──────── DATA EXTRACT
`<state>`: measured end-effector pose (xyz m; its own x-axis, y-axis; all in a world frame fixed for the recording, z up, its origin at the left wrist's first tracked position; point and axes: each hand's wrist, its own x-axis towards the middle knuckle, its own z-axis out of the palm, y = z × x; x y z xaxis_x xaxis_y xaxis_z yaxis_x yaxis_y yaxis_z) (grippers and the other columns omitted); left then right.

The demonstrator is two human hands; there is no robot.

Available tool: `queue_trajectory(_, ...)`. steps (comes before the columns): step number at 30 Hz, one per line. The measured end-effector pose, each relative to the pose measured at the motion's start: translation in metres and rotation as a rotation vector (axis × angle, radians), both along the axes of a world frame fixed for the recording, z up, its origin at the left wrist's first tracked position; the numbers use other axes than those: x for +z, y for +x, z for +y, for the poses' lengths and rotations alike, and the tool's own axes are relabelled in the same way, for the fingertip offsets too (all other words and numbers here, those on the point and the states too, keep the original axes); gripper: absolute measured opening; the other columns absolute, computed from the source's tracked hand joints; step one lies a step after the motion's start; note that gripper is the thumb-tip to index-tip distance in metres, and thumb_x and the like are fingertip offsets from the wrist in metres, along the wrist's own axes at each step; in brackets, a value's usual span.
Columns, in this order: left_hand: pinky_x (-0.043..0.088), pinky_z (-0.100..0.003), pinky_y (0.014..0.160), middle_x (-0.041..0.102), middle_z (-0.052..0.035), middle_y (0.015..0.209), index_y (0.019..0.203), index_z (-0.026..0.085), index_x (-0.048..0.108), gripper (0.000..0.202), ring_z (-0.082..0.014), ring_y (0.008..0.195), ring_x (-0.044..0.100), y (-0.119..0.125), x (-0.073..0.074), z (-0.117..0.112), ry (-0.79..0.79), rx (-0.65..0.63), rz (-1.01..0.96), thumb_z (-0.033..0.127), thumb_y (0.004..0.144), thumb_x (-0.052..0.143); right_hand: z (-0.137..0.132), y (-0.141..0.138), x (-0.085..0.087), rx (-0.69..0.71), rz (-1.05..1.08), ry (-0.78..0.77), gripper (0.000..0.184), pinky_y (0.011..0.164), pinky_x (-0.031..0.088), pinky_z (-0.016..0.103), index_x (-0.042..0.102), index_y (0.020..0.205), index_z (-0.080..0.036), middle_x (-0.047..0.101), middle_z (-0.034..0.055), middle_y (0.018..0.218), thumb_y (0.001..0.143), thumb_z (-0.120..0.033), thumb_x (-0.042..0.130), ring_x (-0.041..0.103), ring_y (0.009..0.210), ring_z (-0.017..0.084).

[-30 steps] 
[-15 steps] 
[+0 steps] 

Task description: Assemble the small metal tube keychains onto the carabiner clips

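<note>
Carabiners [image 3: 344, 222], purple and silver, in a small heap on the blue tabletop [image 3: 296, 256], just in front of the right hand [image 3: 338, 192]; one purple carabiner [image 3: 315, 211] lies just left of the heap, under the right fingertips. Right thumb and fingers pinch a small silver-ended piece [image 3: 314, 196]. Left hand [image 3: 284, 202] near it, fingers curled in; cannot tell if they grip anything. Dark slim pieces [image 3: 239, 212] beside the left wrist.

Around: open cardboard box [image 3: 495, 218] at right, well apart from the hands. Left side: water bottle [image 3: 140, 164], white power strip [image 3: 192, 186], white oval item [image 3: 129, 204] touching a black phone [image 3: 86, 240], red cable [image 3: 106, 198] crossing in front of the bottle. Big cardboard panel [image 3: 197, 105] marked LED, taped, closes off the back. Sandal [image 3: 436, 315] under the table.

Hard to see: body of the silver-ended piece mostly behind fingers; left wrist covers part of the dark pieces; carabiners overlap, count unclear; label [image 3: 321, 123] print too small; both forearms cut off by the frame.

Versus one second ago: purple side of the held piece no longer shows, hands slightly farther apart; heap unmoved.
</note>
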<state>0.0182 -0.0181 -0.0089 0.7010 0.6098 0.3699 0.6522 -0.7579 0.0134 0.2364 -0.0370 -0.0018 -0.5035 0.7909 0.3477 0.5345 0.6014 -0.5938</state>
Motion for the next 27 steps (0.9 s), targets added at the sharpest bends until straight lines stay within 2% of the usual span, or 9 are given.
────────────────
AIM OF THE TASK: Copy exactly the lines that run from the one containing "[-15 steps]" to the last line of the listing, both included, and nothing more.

WRITTEN REPLY:
[-15 steps] 
[+0 steps] 

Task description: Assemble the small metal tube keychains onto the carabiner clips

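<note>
Carabiners [image 3: 344, 222], purple and silver, in a small heap on the blue tabletop [image 3: 296, 256], just in front of the right hand [image 3: 338, 192]; one purple carabiner [image 3: 315, 211] lies just left of the heap, under the right fingertips. Right thumb and fingers pinch a small silver-ended piece [image 3: 314, 196]. Left hand [image 3: 284, 202] near it, fingers curled in; cannot tell if they grip anything. Dark slim pieces [image 3: 239, 212] beside the left wrist.

Around: open cardboard box [image 3: 495, 218] at right, well apart from the hands. Left side: water bottle [image 3: 140, 164], white power strip [image 3: 192, 186], white oval item [image 3: 129, 204] touching a black phone [image 3: 86, 240], red cable [image 3: 106, 198] crossing in front of the bottle. Big cardboard panel [image 3: 197, 105] marked LED, taped, closes off the back. Sandal [image 3: 436, 315] under the table.

Hard to see: body of the silver-ended piece mostly behind fingers; left wrist covers part of the dark pieces; carabiners overlap, count unclear; label [image 3: 321, 123] print too small; both forearms cut off by the frame.

Versus one second ago: purple side of the held piece no longer shows, hands slightly farther apart; heap unmoved.
</note>
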<state>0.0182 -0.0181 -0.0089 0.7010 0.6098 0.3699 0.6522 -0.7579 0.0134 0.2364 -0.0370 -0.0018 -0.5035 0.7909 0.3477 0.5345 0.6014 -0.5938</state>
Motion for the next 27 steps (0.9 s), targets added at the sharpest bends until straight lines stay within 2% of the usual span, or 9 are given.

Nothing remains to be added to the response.